* TASK REQUIREMENTS: Your reply should contain the whole listing below, repeated exactly, and no images.

* DATA PROVIDED:
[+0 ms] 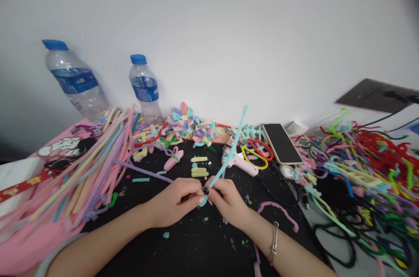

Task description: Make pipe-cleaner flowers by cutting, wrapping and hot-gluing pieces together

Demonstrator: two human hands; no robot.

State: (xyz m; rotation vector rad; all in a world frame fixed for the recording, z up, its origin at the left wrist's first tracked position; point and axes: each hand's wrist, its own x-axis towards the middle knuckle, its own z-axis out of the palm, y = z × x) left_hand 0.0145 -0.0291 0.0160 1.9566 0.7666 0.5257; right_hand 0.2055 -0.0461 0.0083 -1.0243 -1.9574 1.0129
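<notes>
A light-blue pipe cleaner [235,146] slants up and to the right out of my pinched fingers, its lower end bent into a small curl between them. My left hand [175,202] grips it from the left, thumb and forefinger pressed together. From the other side my right hand [229,200] pinches the same pipe cleaner, and the two hands nearly touch. Something small and dark sits at the pinch, too small to name. Just beyond my fingers lie short yellow pipe cleaner pieces [199,172]. A pink glue gun [242,163] rests behind my right hand.
Long pastel pipe cleaners [94,154] fill the left side. Two water bottles [144,89] stand against the wall. Finished pipe cleaner flowers [183,117] lie at the back. A phone [282,143] leans back right, beside a tangled heap of coloured pipe cleaners [376,159]. Scraps litter the black mat [147,251].
</notes>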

* EXPECTED OUTPUT:
[+0 ms] 

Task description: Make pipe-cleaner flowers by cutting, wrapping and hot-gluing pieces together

Demonstrator: two human hands; no robot.

State: (xyz m; rotation vector rad; all in a world frame fixed for the recording, z up, its origin at the left wrist's first tracked position; point and axes: each hand's wrist, its own x-axis towards the middle knuckle, its own z-axis out of the palm, y = z × x) left_hand 0.0145 -0.0291 0.0160 1.9566 0.7666 0.5257; right_hand 0.2055 -0.0461 0.0083 -1.0243 -1.9574 1.0129
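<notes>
A light-blue pipe cleaner [235,146] slants up and to the right out of my pinched fingers, its lower end bent into a small curl between them. My left hand [175,202] grips it from the left, thumb and forefinger pressed together. From the other side my right hand [229,200] pinches the same pipe cleaner, and the two hands nearly touch. Something small and dark sits at the pinch, too small to name. Just beyond my fingers lie short yellow pipe cleaner pieces [199,172]. A pink glue gun [242,163] rests behind my right hand.
Long pastel pipe cleaners [94,154] fill the left side. Two water bottles [144,89] stand against the wall. Finished pipe cleaner flowers [183,117] lie at the back. A phone [282,143] leans back right, beside a tangled heap of coloured pipe cleaners [376,159]. Scraps litter the black mat [147,251].
</notes>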

This output contains the full answer.